Task statement:
In this exercise, return each entry exactly as given.

--- START ---

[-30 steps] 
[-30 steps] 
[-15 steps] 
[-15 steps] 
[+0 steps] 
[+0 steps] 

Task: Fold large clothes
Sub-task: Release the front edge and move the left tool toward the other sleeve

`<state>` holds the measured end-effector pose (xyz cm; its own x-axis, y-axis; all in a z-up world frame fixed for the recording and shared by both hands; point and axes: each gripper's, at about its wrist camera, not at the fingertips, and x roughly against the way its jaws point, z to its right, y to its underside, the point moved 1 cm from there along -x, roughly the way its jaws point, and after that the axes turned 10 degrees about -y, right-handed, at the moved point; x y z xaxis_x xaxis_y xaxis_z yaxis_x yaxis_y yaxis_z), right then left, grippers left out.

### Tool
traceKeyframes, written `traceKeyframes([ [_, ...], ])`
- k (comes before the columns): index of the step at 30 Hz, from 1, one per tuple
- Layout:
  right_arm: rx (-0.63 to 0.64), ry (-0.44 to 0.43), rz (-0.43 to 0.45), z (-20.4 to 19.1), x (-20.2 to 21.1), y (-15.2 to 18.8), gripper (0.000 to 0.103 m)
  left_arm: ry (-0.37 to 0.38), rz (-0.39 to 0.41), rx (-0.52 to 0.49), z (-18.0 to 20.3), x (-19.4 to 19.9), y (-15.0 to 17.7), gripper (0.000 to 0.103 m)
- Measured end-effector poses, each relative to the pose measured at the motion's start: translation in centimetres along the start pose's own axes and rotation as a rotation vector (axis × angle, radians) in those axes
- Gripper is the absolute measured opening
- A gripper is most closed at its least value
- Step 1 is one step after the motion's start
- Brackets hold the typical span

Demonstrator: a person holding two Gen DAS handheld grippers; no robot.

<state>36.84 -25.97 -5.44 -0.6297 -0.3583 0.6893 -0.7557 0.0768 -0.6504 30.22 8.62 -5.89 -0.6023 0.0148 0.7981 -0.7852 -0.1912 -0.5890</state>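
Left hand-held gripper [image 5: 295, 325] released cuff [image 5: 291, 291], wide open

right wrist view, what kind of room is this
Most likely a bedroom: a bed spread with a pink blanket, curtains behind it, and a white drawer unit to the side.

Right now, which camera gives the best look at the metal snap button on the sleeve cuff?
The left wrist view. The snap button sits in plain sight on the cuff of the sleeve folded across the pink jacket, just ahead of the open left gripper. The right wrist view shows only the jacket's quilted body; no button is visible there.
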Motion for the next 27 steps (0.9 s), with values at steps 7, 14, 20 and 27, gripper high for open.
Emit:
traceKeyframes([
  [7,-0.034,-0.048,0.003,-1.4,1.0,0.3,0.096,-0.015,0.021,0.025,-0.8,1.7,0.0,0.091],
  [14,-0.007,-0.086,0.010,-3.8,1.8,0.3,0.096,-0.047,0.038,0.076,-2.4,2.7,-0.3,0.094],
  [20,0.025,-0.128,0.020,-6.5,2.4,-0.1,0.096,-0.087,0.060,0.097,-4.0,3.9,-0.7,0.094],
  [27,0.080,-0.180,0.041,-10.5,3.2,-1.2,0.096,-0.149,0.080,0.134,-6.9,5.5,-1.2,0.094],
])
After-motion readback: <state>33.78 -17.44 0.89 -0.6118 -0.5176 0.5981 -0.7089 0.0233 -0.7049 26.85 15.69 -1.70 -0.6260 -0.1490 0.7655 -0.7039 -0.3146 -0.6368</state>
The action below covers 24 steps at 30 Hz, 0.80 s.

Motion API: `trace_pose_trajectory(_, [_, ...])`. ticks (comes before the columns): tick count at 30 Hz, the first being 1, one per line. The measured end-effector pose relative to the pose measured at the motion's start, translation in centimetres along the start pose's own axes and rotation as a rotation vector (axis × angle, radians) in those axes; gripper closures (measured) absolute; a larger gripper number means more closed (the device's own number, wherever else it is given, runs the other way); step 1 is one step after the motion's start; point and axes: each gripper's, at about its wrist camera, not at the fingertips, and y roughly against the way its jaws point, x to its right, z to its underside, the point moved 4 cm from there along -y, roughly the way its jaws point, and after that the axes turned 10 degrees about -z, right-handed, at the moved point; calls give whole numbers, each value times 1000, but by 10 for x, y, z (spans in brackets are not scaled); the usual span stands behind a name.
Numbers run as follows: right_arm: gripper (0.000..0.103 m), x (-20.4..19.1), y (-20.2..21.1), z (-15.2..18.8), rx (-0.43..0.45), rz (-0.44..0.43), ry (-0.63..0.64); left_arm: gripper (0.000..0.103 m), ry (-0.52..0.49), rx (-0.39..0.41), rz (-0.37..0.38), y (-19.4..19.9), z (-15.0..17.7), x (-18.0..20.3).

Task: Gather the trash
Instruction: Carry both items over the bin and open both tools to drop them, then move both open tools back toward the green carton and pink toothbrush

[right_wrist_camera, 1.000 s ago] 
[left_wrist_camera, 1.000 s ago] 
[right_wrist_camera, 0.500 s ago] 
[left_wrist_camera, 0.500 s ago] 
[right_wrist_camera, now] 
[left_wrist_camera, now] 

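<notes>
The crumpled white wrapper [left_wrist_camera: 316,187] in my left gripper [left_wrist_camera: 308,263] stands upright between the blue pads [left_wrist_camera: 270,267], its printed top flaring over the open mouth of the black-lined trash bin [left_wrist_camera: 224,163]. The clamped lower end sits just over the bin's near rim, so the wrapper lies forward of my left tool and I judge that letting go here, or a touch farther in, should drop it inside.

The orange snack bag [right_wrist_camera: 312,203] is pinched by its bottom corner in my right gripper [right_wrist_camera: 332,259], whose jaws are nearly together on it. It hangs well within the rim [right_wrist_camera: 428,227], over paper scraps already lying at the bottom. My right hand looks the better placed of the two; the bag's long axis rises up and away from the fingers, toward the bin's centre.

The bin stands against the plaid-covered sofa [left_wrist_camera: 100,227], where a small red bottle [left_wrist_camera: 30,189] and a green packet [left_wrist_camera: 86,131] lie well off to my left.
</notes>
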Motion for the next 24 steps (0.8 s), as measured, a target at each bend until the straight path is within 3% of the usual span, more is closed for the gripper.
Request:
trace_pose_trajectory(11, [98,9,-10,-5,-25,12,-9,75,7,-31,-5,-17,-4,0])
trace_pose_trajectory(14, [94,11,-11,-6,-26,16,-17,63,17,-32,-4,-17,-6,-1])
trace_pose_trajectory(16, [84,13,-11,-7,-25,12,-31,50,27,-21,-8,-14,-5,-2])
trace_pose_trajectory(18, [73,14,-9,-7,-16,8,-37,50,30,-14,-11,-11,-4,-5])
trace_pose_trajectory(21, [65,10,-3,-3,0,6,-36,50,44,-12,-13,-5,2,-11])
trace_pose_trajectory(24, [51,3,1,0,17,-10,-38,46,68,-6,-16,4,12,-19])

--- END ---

Solution:
[-30 steps] 
[-30 steps] 
[-15 steps] 
[-15 steps] 
[+0 steps] 
[+0 steps] 

Task: Fold large clothes
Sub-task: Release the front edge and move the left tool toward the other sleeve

`<state>` holds the measured end-effector pose (xyz cm; its own x-axis, y-axis; all in a z-up world frame fixed for the recording and shared by both hands; point and axes: each gripper's, at about its wrist camera, not at the fingertips, and x roughly against the way its jaws point, z to its right, y to its underside, the point moved 1 cm from there along -x, roughly the way its jaws point, and after that the axes turned 10 degrees about -y, right-handed, at the moved point; x y z xaxis_x xaxis_y xaxis_z yaxis_x yaxis_y yaxis_z), right then left, grippers left out.

### Tool
traceKeyframes, written `traceKeyframes([ [_, ...], ])`
- k (comes before the columns): index of the step at 30 Hz, from 1, one per tuple
- Layout:
  right_arm: rx (-0.63 to 0.64), ry (-0.44 to 0.43), rz (-0.43 to 0.45), z (-20.4 to 19.1), x (-20.2 to 21.1), y (-15.2 to 18.8), gripper (0.000 to 0.103 m)
  left_arm: ry (-0.37 to 0.38), rz (-0.39 to 0.41), rx (-0.52 to 0.49), z (-18.0 to 20.3), x (-19.4 to 19.9), y (-15.0 to 17.7), gripper (0.000 to 0.103 m)
- Measured end-effector poses, each relative to the pose measured at the motion's start: translation in centimetres along the start pose's own axes and rotation as a rotation vector (axis × angle, radians) in those axes
- Gripper is the absolute measured opening
- A gripper is most closed at its least value
- Step 1 is one step after the motion's start
- Brackets hold the typical span

Demonstrator: a person holding two Gen DAS handheld grippers; no robot.

<state>36.84 -25.97 -5.44 -0.6297 -0.3583 0.6893 -0.7557 0.0768 -0.6504 30.22 8.62 -5.89 -0.6023 0.0148 0.7981 -0.7852 -0.1912 -0.5890</state>
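Left hand-held gripper [image 5: 295, 325] released cuff [image 5: 291, 291], wide open

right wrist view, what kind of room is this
Most likely a bedroom: a bed spread with a pink blanket, curtains behind it, and a white drawer unit to the side.

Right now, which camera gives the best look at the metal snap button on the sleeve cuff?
The left wrist view. The snap button sits in plain sight on the cuff of the sleeve folded across the pink jacket, just ahead of the open left gripper. The right wrist view shows only the jacket's quilted body; no button is visible there.
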Motion for the next 27 steps (0.9 s), with values at steps 7, 14, 20 and 27, gripper high for open.
Emit:
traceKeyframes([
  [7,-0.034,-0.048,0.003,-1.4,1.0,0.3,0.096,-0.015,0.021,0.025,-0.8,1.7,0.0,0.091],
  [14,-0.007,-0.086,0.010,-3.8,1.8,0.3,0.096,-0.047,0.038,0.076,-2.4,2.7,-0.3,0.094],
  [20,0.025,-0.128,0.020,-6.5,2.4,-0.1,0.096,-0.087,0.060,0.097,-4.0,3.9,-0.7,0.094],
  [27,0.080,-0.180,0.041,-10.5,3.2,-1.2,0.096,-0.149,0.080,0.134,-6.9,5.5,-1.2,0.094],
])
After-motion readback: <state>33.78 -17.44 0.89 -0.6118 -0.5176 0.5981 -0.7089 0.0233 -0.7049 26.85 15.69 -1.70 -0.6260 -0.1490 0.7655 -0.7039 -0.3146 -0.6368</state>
The action below covers 24 steps at 30 Hz, 0.80 s.

Motion API: `trace_pose_trajectory(_, [_, ...])`. ticks (comes before the columns): tick count at 30 Hz, the first being 1, one per line. The measured end-effector pose relative to the pose measured at the motion's start, translation in centimetres along the start pose's own axes and rotation as a rotation vector (axis × angle, radians) in those axes; gripper closures (measured) absolute; a larger gripper number means more closed (the device's own number, wherever else it is given, runs the other way); step 1 is one step after the motion's start; point and axes: each gripper's, at about its wrist camera, not at the fingertips, and y roughly against the way its jaws point, x to its right, z to its underside, the point moved 4 cm from there along -y, roughly the way its jaws point, and after that the axes turned 10 degrees about -z, right-handed, at the moved point; calls give whole numbers, each value times 1000, but by 10 for x, y, z (spans in brackets are not scaled); the usual span stands behind a name.
Numbers run as follows: right_arm: gripper (0.000..0.103 m), x (-20.4..19.1), y (-20.2..21.1), z (-15.2..18.8), rx (-0.43..0.45), rz (-0.44..0.43), ry (-0.63..0.64); left_arm: gripper (0.000..0.103 m), ry (-0.52..0.49), rx (-0.39..0.41), rz (-0.37..0.38), y (-19.4..19.9), z (-15.0..17.7), x (-18.0..20.3).

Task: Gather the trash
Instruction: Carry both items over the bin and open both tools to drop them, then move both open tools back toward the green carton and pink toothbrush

[right_wrist_camera, 1.000 s ago] 
[left_wrist_camera, 1.000 s ago] 
[right_wrist_camera, 0.500 s ago] 
[left_wrist_camera, 0.500 s ago] 
[right_wrist_camera, now] 
[left_wrist_camera, now] 

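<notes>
The crumpled white wrapper [left_wrist_camera: 316,187] in my left gripper [left_wrist_camera: 308,263] stands upright between the blue pads [left_wrist_camera: 270,267], its printed top flaring over the open mouth of the black-lined trash bin [left_wrist_camera: 224,163]. The clamped lower end sits just over the bin's near rim, so the wrapper lies forward of my left tool and I judge that letting go here, or a touch farther in, should drop it inside.

The orange snack bag [right_wrist_camera: 312,203] is pinched by its bottom corner in my right gripper [right_wrist_camera: 332,259], whose jaws are nearly together on it. It hangs well within the rim [right_wrist_camera: 428,227], over paper scraps already lying at the bottom. My right hand looks the better placed of the two; the bag's long axis rises up and away from the fingers, toward the bin's centre.

The bin stands against the plaid-covered sofa [left_wrist_camera: 100,227], where a small red bottle [left_wrist_camera: 30,189] and a green packet [left_wrist_camera: 86,131] lie well off to my left.
</notes>
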Motion for the next 24 steps (0.8 s), as measured, a target at each bend until the straight path is within 3% of the usual span, more is closed for the gripper.
Request:
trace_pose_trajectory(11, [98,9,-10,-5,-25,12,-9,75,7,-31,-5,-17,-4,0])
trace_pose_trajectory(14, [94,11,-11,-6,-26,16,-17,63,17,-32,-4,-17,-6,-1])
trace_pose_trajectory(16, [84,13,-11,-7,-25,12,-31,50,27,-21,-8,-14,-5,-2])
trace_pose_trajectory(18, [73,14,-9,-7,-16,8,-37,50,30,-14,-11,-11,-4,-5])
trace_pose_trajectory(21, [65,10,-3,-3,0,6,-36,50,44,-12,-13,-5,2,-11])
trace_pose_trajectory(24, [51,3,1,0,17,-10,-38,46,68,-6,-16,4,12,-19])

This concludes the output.